As before, we have 800 records for the train set and 200 for the test set

### Save files

We can now save these various datasets as CSV files in the outputs folder. First, we'll create the necessary folders:

In [40]:
import os
try:
    ! rm -r outputs/datasets/filtered
    ! rm -r outputs/datasets/split
    os.makedirs(name='outputs/datasets/filtered')
    print('directory outputs/datasets/filtered created')
    os.makedirs(name='outputs/datasets/split')
    print('directory outputs/datasets/split created')
except Exception as e:
    print(e)

directory outputs/datasets/filtered created
directory outputs/datasets/split created


Now we save the filtered datasets, before any splitting happens

In [41]:
! rm outputs/datasets/filtered/math-score-dataset.csv
df_math_score.to_csv("outputs/datasets/filtered/math-score-dataset.csv", index=False)
print('math-score-dataset.csv created in outputs/datasets/filtered')

rm: cannot remove 'outputs/datasets/filtered/math-score-dataset.csv': No such file or directory
math-score-dataset.csv created in outputs/datasets/filtered


In [42]:
! rm outputs/datasets/filtered/reading-score-dataset.csv
df_reading_score.to_csv("outputs/datasets/filtered/reading-score-dataset.csv", index=False)
print('reading-score-dataset.csv created in outputs/datasets/filtered')

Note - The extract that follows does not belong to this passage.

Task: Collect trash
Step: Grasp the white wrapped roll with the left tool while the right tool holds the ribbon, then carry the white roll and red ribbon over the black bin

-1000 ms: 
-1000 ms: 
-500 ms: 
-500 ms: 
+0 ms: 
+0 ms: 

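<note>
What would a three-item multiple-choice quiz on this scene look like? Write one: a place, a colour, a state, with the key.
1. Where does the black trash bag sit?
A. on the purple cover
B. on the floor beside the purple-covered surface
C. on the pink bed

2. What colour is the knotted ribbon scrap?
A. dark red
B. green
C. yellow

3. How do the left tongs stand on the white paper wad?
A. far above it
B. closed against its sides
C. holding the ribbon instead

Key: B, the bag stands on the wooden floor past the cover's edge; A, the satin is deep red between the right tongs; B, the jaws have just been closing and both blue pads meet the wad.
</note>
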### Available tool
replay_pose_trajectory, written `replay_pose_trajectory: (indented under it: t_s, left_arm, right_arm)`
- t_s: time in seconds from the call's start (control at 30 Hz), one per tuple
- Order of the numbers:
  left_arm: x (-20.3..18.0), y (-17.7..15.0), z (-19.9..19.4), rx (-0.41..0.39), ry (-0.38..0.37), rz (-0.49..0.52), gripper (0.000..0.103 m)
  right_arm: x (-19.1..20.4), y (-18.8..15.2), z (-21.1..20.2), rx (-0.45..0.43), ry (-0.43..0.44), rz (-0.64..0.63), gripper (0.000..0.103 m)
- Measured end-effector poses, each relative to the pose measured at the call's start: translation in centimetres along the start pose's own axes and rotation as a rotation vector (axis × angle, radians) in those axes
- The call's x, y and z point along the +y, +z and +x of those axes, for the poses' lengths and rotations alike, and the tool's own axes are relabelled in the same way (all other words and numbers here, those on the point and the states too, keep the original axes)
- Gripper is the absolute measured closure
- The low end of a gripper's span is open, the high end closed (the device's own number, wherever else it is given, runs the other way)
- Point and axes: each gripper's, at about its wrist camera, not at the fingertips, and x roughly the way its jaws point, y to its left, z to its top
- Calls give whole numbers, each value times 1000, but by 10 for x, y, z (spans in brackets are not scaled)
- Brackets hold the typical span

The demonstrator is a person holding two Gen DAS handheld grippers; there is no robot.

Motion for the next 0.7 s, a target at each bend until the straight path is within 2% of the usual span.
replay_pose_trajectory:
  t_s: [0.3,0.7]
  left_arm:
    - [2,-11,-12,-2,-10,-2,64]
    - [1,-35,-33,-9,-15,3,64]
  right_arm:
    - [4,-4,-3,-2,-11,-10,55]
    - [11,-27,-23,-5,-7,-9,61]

rm: cannot remove 'outputs/datasets/filtered/reading-score-dataset.csv': No such file or directory
reading-score-dataset.csv created in outputs/datasets/filtered


In [43]:
! rm outputs/datasets/filtered/writing-score-dataset.csv
df_writing_score.to_csv("outputs/datasets/filtered/writing-score-dataset.csv", index=False)
print('writing-score-dataset.csv created in outputs/datasets/filtered')

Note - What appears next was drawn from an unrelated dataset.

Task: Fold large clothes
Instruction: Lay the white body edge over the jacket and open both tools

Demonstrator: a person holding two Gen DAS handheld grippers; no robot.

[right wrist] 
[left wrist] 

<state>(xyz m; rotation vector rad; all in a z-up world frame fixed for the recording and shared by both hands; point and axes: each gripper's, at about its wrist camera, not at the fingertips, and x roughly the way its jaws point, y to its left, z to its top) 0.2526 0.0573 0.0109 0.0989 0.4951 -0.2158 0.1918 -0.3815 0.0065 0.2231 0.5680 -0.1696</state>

rm: cannot remove 'outputs/datasets/filtered/writing-score-dataset.csv': No such file or directory
writing-score-dataset.csv created in outputs/datasets/filtered


Now we can save the split datasets

In [44]:
try:
    
    ! rm -r outputs/datasets/split/math
    ! rm -r outputs/datasets/split/reading
    ! rm -r outputs/datasets/split/writing
    os.makedirs(name='outputs/datasets/split/math')
    print('directory outputs/datasets/split/math created')
    os.makedirs(name='outputs/datasets/split/reading')
    print('directory outputs/datasets/split/reading created')
    os.makedirs(name='outputs/datasets/split/writing')
    print('directory outputs/datasets/split/writing created')
except Exception as e:
    print(e)

rm: cannot remove 'outputs/datasets/split/math': No such file or directory
rm: cannot remove 'outputs/datasets/split/reading': No such file or directory
rm: cannot remove 'outputs/datasets/split/writing': No such file or directory
directory outputs/datasets/split/math created
directory outputs/datasets/split/reading created
directory outputs/datasets/split/writing created


In [47]:
! rm outputs/datasets/split/math/math-train-vars.csv
math_train_vars.to_csv("outputs/datasets/split/math/math-train-vars.csv", index=False)
print('math-train-vars.csv created in outputs/datasets/split/math')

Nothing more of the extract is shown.